Other standard library functions
magnitude(of) accepts a Number under the name of and returns that same number, but without units.
match(if:then:else) accepts a String under the name if, any value under the name then, and any value under the name else. If the value passed under the name if is equivalent to the String "true", then the value passed under the name then is returned. Otherwise, the value passed under the name else is returned.
Other notes
Like many languages, Neptune's supports comments. Outside of a String, when a line of code contains a hashmark (#), that character and any following it (until the end of the line) are ignored during the lexing step.
Neptune automatically interprets code as it's being typed. To speed up small edits, Neptune holds a small cache of input/output that it checks before running the source through the interpreter.
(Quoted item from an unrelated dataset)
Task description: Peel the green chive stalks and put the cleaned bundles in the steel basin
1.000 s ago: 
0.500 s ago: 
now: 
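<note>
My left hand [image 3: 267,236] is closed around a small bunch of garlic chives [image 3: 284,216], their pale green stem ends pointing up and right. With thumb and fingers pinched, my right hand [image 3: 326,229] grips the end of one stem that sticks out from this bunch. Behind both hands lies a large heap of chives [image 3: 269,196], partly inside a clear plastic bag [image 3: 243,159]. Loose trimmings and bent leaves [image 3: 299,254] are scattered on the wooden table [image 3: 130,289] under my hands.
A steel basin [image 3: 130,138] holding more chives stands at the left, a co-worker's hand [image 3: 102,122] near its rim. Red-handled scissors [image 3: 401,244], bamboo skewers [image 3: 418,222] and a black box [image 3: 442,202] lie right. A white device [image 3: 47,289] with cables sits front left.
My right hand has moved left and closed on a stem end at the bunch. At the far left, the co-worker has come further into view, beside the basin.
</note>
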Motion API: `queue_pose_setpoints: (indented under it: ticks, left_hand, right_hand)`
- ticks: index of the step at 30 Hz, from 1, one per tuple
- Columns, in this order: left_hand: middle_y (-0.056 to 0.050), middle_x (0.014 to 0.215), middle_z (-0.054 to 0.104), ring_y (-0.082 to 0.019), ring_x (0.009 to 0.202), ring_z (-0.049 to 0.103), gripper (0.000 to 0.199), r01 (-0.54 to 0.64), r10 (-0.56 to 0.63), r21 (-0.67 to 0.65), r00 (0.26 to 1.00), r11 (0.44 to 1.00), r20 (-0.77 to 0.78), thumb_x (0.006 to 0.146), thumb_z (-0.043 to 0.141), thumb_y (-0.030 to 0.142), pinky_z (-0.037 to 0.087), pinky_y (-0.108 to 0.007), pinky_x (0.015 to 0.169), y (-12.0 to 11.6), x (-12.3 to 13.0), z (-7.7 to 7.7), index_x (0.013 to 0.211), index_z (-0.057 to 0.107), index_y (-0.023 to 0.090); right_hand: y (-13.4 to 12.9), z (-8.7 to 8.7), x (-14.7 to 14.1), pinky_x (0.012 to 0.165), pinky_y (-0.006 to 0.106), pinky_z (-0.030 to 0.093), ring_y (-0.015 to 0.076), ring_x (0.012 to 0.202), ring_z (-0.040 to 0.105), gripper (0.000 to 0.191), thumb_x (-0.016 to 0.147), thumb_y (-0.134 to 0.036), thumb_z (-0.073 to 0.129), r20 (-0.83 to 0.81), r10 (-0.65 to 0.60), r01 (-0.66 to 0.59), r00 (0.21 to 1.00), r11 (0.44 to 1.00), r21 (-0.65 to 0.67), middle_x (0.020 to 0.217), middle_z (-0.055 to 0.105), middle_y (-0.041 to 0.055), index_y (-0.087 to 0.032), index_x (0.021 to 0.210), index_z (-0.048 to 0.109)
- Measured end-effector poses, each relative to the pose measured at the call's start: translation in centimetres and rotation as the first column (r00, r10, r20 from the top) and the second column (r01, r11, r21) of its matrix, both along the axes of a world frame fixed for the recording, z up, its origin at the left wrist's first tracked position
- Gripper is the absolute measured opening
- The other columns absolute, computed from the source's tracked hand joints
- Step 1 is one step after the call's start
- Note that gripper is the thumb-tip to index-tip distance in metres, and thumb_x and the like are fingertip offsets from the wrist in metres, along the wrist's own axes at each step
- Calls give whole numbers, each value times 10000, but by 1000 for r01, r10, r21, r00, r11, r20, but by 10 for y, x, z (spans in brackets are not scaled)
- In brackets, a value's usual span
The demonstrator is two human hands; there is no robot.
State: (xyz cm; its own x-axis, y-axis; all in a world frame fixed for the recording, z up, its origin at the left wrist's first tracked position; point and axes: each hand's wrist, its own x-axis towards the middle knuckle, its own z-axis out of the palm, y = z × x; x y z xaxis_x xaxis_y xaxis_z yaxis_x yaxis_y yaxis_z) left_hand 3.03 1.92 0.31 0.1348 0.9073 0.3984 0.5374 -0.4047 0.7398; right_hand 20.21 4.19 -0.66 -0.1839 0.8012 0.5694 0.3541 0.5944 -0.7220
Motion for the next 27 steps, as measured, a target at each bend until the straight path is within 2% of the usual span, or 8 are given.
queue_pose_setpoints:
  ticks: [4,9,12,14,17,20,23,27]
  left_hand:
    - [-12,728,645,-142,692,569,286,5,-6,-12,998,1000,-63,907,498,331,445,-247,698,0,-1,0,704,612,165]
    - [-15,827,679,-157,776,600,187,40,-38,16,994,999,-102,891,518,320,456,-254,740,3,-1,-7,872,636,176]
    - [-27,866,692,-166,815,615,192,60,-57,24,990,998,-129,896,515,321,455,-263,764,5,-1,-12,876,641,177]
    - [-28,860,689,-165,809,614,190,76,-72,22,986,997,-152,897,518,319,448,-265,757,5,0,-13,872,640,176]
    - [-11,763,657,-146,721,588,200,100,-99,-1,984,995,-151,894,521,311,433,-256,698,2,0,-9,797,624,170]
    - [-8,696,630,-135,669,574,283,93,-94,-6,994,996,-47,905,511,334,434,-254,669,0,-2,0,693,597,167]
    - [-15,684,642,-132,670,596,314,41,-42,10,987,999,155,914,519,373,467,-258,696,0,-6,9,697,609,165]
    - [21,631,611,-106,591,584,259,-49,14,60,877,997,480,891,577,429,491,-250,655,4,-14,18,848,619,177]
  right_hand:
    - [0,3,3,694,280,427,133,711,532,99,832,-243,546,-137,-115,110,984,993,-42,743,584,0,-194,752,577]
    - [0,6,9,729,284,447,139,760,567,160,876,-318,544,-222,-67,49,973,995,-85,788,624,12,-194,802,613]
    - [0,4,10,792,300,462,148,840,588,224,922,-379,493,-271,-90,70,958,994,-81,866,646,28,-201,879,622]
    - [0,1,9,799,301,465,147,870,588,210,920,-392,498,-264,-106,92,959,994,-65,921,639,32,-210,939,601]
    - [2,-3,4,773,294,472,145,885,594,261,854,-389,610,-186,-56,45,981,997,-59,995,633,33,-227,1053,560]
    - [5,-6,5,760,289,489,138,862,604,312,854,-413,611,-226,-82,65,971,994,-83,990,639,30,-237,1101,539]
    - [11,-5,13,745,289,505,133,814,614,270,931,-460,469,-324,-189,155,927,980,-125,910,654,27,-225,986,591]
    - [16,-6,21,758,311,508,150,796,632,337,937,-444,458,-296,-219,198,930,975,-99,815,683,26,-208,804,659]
It also has a preference to disable automatic execution – this mode alerts the user when the output is stale and waits until the user manually triggers execution.
Example source
As seen in the screenshot above, here's a sample that helps me calculate whether my movie theater subscription is worth it based on how many movies I've seen using it.
# setup a few constants
movie_price = 10.99 dollars / movie
subscription_cost = 19.95 dollars / month
# provide a way to "input" data
months_paid = 1 month
movies_seen = 2 movie
# define a helper function
function compare = (_ this, to that, if_less, if_same, if_more) {
match(
if: this == that,
then: if_same,
else: match(
if: this < that,
then: if_less,
else: if_more
)
)
}
# calculate!
net_cost = (subscription_cost * months_paid) - (movies_seen * movie_price)
# display output depending on conditions!
compare(
net_cost,
to: 0 dollars,
if_less: "worth it!",
if_same: "break even",
if_more: "waste of money"
)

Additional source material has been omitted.